> _What needs to be done_
In the data that follows, find each line containing "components" and copy it.

> _Dataset records_
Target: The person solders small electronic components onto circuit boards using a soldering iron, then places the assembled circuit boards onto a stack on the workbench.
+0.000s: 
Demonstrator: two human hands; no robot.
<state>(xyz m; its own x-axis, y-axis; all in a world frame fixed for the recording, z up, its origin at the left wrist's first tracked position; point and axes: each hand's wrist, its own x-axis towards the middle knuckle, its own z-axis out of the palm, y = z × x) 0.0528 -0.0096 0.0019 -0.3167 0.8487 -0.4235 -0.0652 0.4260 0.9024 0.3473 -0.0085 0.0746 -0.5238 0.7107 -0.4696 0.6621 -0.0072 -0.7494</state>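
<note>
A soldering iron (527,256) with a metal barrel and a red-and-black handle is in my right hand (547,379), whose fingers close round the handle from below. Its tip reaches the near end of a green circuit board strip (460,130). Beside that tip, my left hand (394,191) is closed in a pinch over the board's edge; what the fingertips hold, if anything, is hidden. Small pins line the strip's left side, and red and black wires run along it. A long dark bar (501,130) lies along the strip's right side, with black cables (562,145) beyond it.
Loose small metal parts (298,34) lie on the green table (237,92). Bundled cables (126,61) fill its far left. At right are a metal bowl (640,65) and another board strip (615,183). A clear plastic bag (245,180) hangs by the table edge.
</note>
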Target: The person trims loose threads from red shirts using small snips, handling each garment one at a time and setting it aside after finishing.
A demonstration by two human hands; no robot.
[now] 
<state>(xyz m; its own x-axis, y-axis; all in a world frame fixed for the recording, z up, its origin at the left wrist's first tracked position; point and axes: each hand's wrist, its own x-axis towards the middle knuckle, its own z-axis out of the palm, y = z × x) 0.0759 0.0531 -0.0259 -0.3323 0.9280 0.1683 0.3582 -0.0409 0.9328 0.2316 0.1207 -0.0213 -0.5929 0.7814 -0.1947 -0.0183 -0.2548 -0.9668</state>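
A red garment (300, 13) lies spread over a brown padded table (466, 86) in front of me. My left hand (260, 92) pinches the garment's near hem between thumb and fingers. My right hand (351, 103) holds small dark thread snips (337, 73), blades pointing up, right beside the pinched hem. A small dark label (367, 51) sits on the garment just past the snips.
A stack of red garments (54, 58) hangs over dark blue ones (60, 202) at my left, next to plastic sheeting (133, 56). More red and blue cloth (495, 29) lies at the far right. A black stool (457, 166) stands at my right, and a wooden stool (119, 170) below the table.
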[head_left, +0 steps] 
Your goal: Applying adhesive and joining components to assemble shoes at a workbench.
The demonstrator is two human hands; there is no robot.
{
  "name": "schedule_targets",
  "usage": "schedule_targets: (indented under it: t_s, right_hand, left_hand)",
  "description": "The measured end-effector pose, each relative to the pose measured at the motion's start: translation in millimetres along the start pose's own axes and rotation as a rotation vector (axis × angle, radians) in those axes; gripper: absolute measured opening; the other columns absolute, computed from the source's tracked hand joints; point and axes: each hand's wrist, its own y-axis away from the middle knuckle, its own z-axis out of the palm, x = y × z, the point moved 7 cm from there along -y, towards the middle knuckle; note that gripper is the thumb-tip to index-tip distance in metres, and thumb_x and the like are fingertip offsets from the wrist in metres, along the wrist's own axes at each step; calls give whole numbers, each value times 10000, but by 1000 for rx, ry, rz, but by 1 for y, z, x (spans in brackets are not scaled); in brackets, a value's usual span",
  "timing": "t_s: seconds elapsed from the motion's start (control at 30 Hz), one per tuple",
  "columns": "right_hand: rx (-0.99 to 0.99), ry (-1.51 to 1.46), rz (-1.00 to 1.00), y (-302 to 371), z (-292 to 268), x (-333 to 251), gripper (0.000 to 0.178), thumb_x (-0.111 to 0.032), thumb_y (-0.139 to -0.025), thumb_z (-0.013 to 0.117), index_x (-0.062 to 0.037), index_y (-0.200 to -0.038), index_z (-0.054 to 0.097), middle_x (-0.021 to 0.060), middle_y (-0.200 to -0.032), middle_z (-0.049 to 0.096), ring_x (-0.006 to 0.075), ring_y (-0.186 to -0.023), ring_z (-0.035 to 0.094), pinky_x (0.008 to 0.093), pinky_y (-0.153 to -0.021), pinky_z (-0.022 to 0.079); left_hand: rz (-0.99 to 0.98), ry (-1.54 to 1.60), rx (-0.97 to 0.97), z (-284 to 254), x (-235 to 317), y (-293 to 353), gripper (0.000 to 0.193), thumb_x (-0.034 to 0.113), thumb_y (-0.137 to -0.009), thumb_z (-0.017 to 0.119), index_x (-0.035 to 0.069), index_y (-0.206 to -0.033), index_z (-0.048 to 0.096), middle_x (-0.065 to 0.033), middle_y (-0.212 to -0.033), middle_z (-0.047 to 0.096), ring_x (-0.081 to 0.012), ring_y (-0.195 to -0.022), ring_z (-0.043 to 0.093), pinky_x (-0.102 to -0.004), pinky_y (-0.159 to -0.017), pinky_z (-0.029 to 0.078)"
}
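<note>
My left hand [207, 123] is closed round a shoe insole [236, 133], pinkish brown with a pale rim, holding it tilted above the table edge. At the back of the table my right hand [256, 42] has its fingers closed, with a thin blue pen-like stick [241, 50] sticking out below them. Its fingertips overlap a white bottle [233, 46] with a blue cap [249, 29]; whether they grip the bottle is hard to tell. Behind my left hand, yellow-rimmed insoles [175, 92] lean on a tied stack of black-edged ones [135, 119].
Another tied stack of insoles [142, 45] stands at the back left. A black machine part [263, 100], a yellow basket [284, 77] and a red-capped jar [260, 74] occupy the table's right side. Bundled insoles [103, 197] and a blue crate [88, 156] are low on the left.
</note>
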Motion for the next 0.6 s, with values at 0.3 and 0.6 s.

> _Result for this exercise_
Target: The person solders small electronic components onto circuit boards using a soldering iron, then places the assembled circuit boards onto a stack on the workbench.
Your goal: Applying adhesive and joining components to assemble shoes at a workbench.

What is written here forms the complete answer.